> I don't understand how it's useful:
> 1) At this point it's too late, the Parquet file was written already, so
> this is not solving the user's problem of "how do I choose a safe
> feature set".

In my mind, the format version is exactly a shared vocabulary for readers
and writers to agree on a safe feature set.

For  example if a writer wants to ensure Spark 4.0 can read their files, (I
am making up version numbers), they look up and find that spark supports
features in parquet-format 2.11 and restrict themselves to just those
features.

> 2) Let's say Parquet 2.34 introduces features A and B. Let's also say a
> Parquet reader implements feature A but not feature B. What should this
> reader do if you give it a file that has version 2.34 recorded in the
> metadata?
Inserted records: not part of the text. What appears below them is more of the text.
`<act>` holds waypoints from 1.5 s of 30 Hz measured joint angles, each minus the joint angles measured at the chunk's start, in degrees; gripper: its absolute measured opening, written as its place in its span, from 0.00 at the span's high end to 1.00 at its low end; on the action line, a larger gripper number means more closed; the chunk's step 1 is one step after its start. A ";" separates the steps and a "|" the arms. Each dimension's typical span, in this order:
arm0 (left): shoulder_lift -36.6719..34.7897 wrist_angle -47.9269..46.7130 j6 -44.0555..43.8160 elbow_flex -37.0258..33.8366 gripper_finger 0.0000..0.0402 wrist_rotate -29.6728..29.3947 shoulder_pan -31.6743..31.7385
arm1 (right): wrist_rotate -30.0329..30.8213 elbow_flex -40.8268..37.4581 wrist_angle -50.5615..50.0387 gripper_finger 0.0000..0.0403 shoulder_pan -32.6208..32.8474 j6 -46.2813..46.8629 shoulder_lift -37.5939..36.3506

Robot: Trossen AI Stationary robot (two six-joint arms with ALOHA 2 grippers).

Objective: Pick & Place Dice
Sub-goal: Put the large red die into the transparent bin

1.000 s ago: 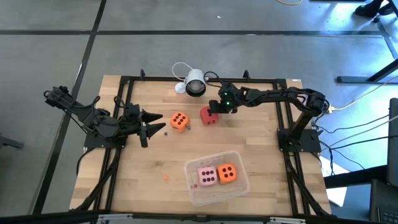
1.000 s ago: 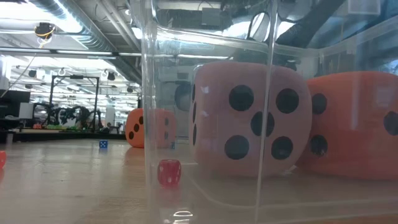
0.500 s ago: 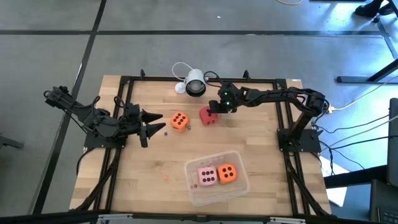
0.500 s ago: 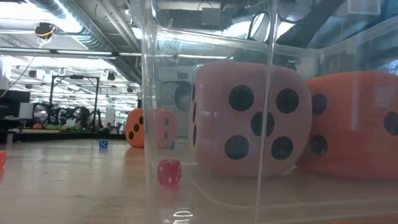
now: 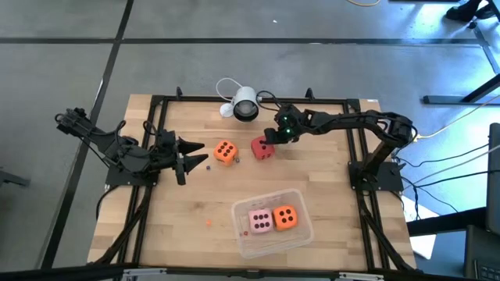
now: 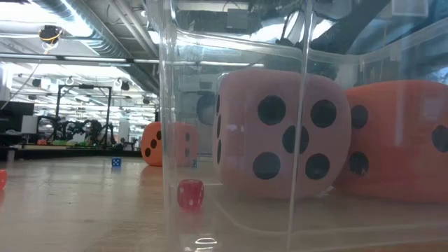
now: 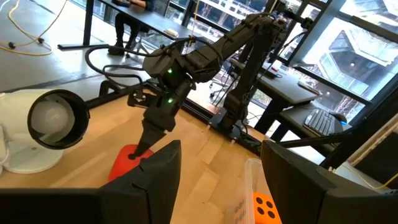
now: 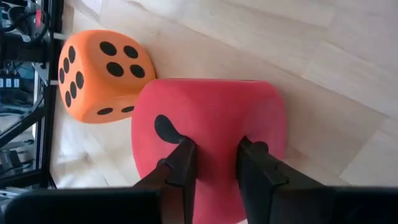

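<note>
Right gripper (image 8: 214,163) pinching my red die (image 8: 211,134) beside orange die (image 8: 102,74); left gripper (image 5: 186,156) spread, idle.

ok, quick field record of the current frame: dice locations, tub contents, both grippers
red die: on table, right gripper's fingertips pressed into its top
orange die: on table, beside red die, apart from it
clear tub: holds pale pink die and second orange die
right gripper: on red die, fingers close together, grip unclear
left gripper: open, near the loose orange die, not touching
</note>
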 joint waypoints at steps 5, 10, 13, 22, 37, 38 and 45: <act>0.00 -0.45 0.00 0.00 0.47 -0.02 -0.02 | 0.01 0.02 -3.57 0.89 0.24 -2.55 -2.97; 0.00 -0.48 0.12 -0.02 0.47 0.00 -0.01 | 2.50 0.11 -9.02 0.93 0.13 -5.34 -8.08; 0.00 -0.56 1.53 -0.02 0.47 0.22 -0.01 | 3.68 0.17 -13.44 0.98 0.15 -6.86 -11.72; 0.00 -3.38 2.06 -0.02 0.47 0.76 0.00 | 6.95 0.20 -23.68 0.99 1.71 -6.48 -23.53; -0.29 -7.52 2.04 -0.02 0.47 0.58 -0.01 | 6.53 0.26 -29.55 1.00 11.06 4.07 -42.14; -0.42 -7.91 2.04 -0.02 0.47 0.59 0.00 | 6.53 0.26 -29.57 1.00 12.28 5.16 -43.23; -1.55 -8.38 3.44 -0.02 0.47 0.44 -0.01 | 3.79 0.28 -29.54 1.00 23.89 14.06 -46.91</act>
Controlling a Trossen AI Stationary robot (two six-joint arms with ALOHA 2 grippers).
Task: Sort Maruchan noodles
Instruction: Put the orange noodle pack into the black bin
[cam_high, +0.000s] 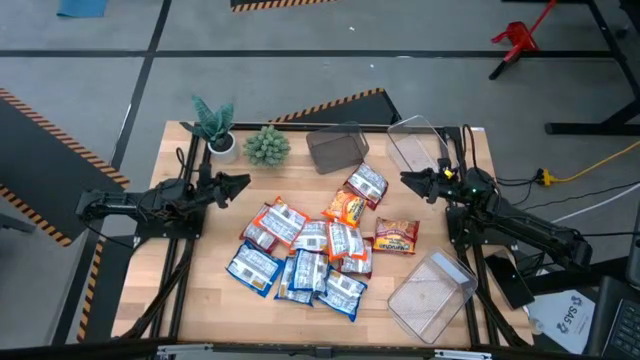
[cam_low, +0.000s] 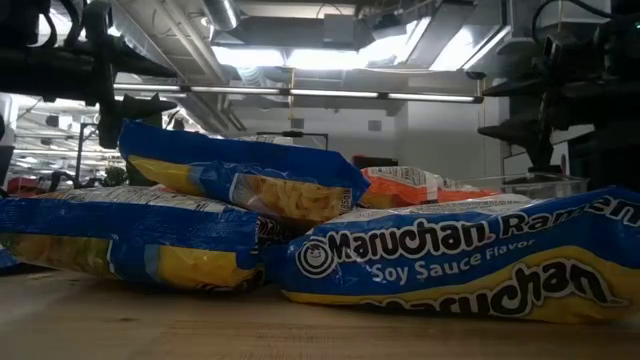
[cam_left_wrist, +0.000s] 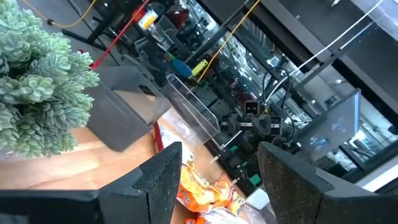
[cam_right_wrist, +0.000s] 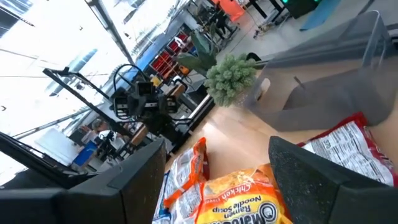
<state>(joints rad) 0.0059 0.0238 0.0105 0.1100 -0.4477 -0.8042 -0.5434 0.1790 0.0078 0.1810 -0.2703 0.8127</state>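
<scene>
A heap of Maruchan noodle packets (cam_high: 315, 250) lies flat on the middle of the wooden table: blue-and-white ones at the near side, orange and red-brown ones (cam_high: 394, 236) toward the right. The low view shows blue soy sauce packets (cam_low: 470, 262) close up. My left gripper (cam_high: 240, 184) hovers open at the table's left, left of the heap; its fingers (cam_left_wrist: 163, 180) frame the far packets. My right gripper (cam_high: 410, 181) hovers open at the right, above and right of an orange packet (cam_right_wrist: 239, 200). Neither touches anything.
Three clear plastic bins stand about the heap: one at the far middle (cam_high: 337, 148), one at the far right (cam_high: 417, 146), one at the near right corner (cam_high: 432, 293). Two small green potted plants (cam_high: 266, 146) sit at the far left. Bare wood shows at the near left.
</scene>
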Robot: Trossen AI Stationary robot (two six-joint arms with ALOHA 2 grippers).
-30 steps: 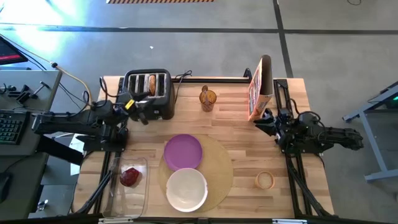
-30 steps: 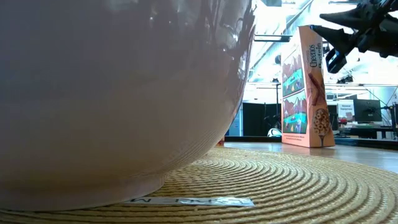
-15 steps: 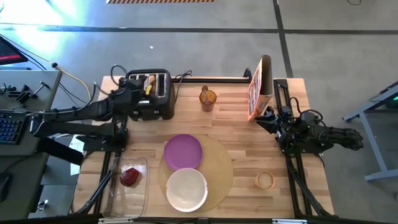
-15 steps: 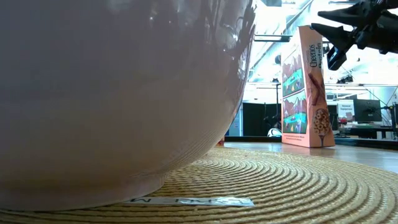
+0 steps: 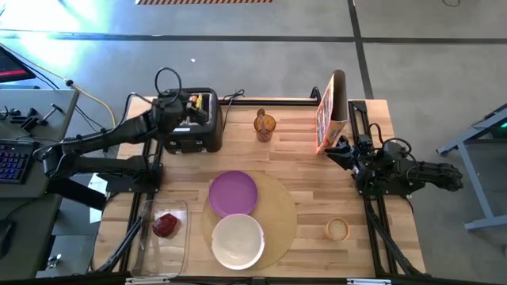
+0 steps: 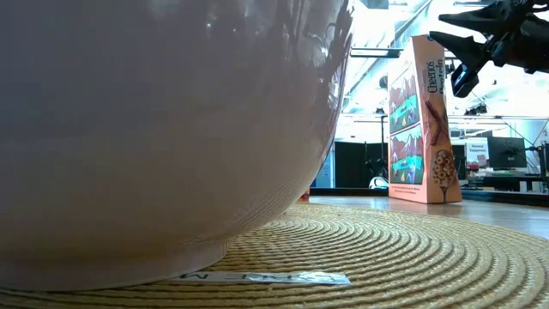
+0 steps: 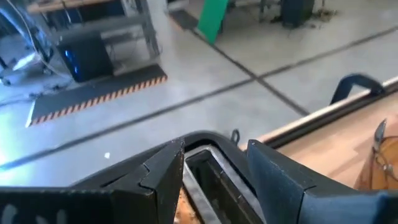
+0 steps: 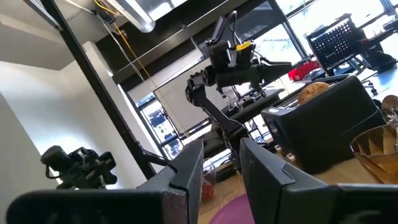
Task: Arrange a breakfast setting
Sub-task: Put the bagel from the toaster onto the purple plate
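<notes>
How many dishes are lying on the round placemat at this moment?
2. The small purple plate lies on the far part of the round tan placemat, toward the toaster. The larger white bowl sits just nearer, at the table's front. Nothing else appears on the mat.

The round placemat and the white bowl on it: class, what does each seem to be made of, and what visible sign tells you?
The placemat looks like woven straw or rope, matte tan: coiled, ribbed rings show in the low view. The white bowl looks like glazed ceramic, possibly glossy plastic: its smooth side mirrors the room's lights.
</notes>
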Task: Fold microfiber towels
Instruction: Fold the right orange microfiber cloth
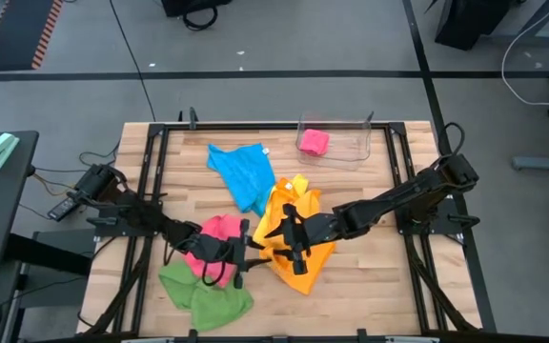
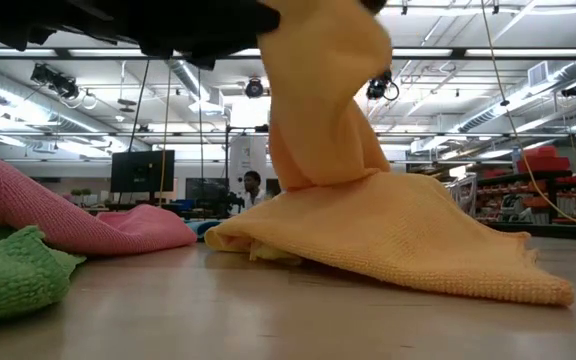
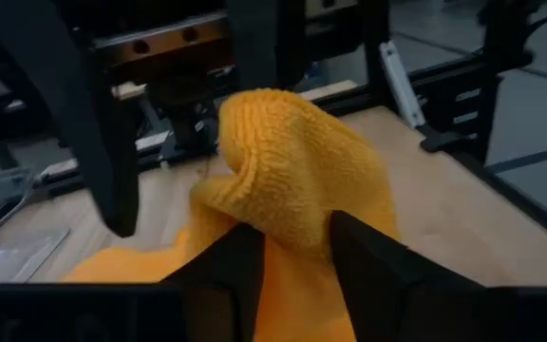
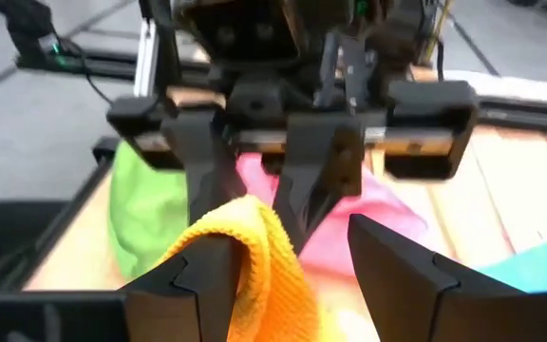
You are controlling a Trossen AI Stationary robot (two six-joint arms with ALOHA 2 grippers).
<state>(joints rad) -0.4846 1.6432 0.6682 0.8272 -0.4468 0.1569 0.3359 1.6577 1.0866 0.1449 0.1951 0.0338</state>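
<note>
On the wooden counter (image 1: pixel 370 276), both arms met at mid-table over the orange microfiber towel (image 1: pixel 298 250), one bunched corner raised clear while the rest lay spread on the wood. The left gripper (image 3: pixel 292 249) had its fingers pinched on that raised fold; the right gripper (image 4: pixel 288 271), facing it just beside, stood with its fingers apart, the same fold draped between them without a firm hold. Done well, the step called for one secure grip before the other let go, then a straight carry so edges meet. Pink (image 1: pixel 219 232), green (image 1: pixel 203 291) and blue (image 1: pixel 246 173) towels waited nearby.
</note>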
Should it error out (but perhaps the file only uses feature
> A)? Or should it not error out (but perhaps the file uses feature B)?

I would suggest:
1. Basic readers: error out (simplest to code, and easiest to explain the
behavior, even though some readable files may be rejected), with a user
defined "ignore version" field
2. Advanced readers:  try and check the file for features in 2.34 that it
doesn't support (e.g. the use of the new ALP encoding) and error if present

In this way, if a reader advertises it supports version 2.8 of the spec,
then writers can use any of those features, and there is no confusion about
read compatibility. I agree this is a coarse system, and may mean the
features in some readers may not be used.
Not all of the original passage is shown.